▶ [EXERCISE GOAL]: Find the lines in the records below that contain "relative", and report each of them.

BEGIN EXERCISE INPUTS

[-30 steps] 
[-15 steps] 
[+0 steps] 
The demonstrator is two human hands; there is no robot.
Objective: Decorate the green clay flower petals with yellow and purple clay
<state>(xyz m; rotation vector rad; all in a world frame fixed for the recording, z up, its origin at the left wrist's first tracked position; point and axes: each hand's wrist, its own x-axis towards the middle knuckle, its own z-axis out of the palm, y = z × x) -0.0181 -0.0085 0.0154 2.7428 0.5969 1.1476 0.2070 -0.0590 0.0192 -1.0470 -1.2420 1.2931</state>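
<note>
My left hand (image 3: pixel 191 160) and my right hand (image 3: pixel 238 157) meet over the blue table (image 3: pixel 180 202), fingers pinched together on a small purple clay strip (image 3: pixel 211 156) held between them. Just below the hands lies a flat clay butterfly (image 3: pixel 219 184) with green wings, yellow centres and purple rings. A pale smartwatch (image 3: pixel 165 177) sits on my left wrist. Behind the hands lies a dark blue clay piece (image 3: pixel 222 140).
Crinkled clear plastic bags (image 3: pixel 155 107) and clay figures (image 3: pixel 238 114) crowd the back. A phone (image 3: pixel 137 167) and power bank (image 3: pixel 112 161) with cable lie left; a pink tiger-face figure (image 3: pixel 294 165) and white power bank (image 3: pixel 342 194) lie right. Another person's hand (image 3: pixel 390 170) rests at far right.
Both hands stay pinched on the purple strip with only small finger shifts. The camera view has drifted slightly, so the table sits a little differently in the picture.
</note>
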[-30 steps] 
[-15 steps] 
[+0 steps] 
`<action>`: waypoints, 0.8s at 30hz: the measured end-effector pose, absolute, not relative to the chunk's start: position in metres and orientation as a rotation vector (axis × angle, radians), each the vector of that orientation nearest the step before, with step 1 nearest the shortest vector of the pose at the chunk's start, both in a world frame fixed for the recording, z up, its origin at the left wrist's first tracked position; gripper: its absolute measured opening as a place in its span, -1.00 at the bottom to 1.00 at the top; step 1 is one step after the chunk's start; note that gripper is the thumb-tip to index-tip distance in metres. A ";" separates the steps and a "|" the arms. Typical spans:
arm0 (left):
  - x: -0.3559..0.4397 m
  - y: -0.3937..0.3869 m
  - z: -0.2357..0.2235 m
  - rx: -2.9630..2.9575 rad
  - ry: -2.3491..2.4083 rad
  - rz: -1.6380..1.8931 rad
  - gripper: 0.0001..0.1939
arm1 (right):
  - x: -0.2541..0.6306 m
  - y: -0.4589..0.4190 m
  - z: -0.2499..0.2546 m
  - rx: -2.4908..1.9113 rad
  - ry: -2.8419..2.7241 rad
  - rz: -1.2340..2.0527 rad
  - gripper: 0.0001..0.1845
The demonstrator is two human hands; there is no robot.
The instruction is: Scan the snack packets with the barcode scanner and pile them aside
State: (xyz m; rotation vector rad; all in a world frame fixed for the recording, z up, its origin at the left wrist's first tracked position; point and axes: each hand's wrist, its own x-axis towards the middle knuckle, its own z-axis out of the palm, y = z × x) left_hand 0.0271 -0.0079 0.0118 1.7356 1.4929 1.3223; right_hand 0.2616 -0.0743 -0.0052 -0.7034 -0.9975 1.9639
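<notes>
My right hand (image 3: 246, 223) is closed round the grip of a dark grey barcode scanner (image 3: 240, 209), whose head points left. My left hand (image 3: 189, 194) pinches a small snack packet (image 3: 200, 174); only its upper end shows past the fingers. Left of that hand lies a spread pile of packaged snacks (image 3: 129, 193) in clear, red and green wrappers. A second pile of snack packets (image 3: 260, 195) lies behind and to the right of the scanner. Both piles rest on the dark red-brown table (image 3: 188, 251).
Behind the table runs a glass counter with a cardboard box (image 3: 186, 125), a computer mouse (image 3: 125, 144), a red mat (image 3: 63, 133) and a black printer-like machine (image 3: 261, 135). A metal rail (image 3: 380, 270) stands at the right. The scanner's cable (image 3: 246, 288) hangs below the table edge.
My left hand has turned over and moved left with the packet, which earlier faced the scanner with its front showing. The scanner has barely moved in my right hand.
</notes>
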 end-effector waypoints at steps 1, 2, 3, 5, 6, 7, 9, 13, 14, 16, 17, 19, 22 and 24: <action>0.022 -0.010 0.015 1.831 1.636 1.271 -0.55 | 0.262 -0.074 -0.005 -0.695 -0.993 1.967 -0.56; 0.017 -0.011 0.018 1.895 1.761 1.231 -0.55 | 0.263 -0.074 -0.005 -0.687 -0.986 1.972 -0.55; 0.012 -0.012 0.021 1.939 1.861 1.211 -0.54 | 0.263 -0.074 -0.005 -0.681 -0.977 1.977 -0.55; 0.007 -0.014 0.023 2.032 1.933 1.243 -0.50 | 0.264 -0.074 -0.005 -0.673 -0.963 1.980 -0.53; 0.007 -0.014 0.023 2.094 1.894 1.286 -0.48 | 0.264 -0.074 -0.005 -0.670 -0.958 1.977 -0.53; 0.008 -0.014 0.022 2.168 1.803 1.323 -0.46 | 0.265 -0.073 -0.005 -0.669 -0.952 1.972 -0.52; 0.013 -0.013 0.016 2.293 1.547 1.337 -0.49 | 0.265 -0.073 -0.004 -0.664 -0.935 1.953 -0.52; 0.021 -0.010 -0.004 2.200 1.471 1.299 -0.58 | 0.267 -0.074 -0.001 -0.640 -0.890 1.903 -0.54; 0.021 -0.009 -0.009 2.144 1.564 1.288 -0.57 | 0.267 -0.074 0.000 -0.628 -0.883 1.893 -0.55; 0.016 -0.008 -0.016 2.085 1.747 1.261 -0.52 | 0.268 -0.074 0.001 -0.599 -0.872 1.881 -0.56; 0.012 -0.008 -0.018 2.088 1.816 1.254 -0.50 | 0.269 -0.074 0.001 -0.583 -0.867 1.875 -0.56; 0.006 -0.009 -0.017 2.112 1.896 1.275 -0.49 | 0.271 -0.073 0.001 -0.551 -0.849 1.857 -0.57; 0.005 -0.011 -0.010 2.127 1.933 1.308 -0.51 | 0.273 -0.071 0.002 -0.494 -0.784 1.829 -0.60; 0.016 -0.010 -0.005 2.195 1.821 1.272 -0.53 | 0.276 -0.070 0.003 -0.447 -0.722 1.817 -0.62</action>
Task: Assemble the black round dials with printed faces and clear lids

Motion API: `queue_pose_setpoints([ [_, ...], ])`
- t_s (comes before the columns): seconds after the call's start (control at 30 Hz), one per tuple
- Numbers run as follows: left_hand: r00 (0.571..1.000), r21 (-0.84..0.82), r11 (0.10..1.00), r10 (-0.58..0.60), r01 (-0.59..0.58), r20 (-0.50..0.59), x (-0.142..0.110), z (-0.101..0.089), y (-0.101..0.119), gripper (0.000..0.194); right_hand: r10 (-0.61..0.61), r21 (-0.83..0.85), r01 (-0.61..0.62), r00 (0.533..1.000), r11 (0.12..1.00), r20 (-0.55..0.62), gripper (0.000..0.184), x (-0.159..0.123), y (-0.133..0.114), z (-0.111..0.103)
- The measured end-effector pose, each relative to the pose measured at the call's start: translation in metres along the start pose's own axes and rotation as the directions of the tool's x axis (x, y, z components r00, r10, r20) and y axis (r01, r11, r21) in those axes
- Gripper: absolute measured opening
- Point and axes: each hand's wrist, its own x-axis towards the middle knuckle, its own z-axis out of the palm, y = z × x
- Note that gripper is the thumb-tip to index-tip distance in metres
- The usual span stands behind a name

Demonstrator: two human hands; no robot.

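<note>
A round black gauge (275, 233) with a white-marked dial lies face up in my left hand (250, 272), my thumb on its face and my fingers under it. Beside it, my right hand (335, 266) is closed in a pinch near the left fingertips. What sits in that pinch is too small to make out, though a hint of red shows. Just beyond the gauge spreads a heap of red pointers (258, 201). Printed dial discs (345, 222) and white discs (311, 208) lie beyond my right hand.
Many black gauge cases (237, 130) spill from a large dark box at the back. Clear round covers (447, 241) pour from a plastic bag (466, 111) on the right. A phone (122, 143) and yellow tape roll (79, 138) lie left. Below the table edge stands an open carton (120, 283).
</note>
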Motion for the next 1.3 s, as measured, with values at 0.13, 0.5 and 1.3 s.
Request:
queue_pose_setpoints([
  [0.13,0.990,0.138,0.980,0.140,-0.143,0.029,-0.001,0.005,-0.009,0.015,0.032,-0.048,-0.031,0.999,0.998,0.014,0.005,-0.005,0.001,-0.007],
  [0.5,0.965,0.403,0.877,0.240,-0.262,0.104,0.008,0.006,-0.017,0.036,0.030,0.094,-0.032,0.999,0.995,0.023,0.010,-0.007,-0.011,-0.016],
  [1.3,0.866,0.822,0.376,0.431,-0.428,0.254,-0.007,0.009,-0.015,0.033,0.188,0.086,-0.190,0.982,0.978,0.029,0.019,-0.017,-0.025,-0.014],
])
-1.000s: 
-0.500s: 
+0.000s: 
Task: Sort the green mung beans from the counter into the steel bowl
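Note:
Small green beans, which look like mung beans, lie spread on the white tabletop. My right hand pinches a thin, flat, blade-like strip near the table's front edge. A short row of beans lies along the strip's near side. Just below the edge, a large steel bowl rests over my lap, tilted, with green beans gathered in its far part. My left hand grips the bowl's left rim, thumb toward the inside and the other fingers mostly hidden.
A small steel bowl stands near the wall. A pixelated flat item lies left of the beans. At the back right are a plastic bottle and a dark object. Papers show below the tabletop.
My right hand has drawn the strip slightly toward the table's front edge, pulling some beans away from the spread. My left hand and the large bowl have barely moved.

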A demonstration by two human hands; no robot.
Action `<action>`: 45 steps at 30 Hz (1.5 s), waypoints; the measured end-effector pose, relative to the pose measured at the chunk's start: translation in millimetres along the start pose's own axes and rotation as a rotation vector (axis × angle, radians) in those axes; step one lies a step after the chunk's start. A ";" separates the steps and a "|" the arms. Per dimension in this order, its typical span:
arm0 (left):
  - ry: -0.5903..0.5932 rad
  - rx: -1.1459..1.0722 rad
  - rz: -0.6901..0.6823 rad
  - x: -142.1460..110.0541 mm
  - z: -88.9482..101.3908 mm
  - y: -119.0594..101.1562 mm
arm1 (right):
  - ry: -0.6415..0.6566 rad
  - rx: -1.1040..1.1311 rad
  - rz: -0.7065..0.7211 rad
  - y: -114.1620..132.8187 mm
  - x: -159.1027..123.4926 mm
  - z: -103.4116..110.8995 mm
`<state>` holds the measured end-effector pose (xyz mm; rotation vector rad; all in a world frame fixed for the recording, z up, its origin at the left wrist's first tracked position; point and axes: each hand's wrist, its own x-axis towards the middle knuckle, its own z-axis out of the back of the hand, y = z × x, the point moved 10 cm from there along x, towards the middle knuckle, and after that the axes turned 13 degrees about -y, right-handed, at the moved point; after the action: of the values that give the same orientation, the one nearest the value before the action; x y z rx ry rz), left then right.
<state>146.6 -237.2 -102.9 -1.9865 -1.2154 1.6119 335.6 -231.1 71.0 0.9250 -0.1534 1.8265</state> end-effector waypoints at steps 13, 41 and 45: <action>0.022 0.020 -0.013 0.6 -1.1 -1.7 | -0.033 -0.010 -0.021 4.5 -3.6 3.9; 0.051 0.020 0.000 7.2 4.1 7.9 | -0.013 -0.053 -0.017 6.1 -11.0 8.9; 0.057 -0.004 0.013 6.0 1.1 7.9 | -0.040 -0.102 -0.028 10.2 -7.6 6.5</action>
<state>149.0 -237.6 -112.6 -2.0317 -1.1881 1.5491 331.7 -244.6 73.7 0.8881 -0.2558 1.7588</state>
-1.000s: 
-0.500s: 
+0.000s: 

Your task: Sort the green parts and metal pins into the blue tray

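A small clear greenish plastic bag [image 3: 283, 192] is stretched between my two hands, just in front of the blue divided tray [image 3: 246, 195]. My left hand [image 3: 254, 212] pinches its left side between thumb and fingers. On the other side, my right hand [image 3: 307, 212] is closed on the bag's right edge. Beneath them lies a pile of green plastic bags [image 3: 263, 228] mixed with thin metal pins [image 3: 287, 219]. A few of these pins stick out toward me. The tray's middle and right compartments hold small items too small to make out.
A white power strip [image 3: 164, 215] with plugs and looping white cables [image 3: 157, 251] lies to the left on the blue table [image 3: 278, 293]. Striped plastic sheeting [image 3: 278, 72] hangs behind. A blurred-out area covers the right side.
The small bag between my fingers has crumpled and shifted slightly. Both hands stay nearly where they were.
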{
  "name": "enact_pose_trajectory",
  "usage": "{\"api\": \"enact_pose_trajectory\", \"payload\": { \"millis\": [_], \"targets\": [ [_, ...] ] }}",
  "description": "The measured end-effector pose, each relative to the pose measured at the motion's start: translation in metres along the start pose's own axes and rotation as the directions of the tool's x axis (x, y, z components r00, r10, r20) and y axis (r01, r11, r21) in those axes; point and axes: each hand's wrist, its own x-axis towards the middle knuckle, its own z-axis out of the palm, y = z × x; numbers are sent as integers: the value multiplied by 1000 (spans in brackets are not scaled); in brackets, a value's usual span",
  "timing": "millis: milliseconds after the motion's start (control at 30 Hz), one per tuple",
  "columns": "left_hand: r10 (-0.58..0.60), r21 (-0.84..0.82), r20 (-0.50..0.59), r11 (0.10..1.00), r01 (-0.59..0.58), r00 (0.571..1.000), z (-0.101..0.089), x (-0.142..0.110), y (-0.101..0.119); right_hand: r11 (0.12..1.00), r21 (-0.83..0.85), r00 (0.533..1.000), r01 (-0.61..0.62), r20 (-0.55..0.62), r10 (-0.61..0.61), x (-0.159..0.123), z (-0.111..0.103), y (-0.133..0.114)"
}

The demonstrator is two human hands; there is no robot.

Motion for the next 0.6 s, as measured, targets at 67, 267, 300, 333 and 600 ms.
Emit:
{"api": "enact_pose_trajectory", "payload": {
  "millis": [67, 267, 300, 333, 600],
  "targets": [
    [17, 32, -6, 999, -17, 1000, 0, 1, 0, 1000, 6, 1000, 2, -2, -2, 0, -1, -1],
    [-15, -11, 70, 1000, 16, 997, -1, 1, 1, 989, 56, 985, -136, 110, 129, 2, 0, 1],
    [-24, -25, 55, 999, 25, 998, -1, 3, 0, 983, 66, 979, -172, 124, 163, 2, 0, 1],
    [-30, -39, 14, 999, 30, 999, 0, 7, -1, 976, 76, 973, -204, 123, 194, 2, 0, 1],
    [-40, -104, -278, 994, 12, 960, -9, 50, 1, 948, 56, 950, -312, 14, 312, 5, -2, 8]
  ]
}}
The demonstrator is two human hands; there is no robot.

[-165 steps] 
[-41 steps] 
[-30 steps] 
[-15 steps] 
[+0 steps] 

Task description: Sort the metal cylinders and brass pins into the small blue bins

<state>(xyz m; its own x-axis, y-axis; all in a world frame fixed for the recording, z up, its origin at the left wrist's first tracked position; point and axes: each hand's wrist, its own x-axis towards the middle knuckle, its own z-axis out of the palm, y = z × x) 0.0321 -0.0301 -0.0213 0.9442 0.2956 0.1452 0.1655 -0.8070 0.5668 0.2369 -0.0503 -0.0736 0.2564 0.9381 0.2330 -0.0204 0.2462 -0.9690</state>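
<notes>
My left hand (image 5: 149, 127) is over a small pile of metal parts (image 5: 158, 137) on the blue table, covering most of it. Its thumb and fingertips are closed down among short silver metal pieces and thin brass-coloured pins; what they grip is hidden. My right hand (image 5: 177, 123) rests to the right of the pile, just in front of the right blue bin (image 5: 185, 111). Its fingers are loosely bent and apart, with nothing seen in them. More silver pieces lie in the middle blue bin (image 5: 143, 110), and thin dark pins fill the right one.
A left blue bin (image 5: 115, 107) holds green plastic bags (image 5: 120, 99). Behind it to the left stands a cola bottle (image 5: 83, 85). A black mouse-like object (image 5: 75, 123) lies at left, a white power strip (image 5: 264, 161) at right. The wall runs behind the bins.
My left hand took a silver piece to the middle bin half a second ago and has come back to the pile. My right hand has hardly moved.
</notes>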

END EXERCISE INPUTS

▶ [WORKED SOLUTION]:
`<action>`: waypoints, 0.8s at 30hz: the measured end-effector pose, absolute, not relative to the chunk's start: position in metres and orientation as a rotation vector (axis × angle, radians), each the vector of that orientation nearest the step before, with step 1 nearest the shortest vector of the pose at the chunk's start, both in a world frame fixed for the recording, z up, its origin at the left wrist's first tracked position; gripper: its absolute measured opening as a place in its span, -1.00 at the bottom to 1.00 at the top; step 1 is one step after the chunk's start; note that gripper is the thumb-tip to index-tip distance in metres. A ";" separates the steps and a "|" the arms. Typical spans:
- The measured end-effector pose, each relative to the pose measured at the call's start: translation in metres along the start pose's own axes and rotation as the directions of the tool's x axis (x, y, z components r00, r10, r20) and y axis (r01, r11, r21) in those axes
Action `<action>`: 45 steps at 30 Hz (1.5 s), waypoints; the measured end-effector pose, relative to the pose measured at the chunk's start: translation in millimetres along the start pose's own axes and rotation as a rotation vector (axis × angle, radians) in those axes; step one lies a step after the chunk's start. A ";" separates the steps and a "|" the arms. Per dimension in this order, its typical span:
  "description": "The measured end-effector pose, each relative to the pose measured at the motion's start: translation in metres along the start pose's own axes and rotation as the directions of the tool's x axis (x, y, z components r00, r10, r20) and y axis (r01, r11, r21) in those axes; point and axes: each hand's wrist, its own x-axis towards the middle knuckle, its own z-axis out of the palm, y = z × x; numbers are sent as integers: the value multiplied by 1000 (spans in brackets are not scaled); in brackets, a value's usual span",

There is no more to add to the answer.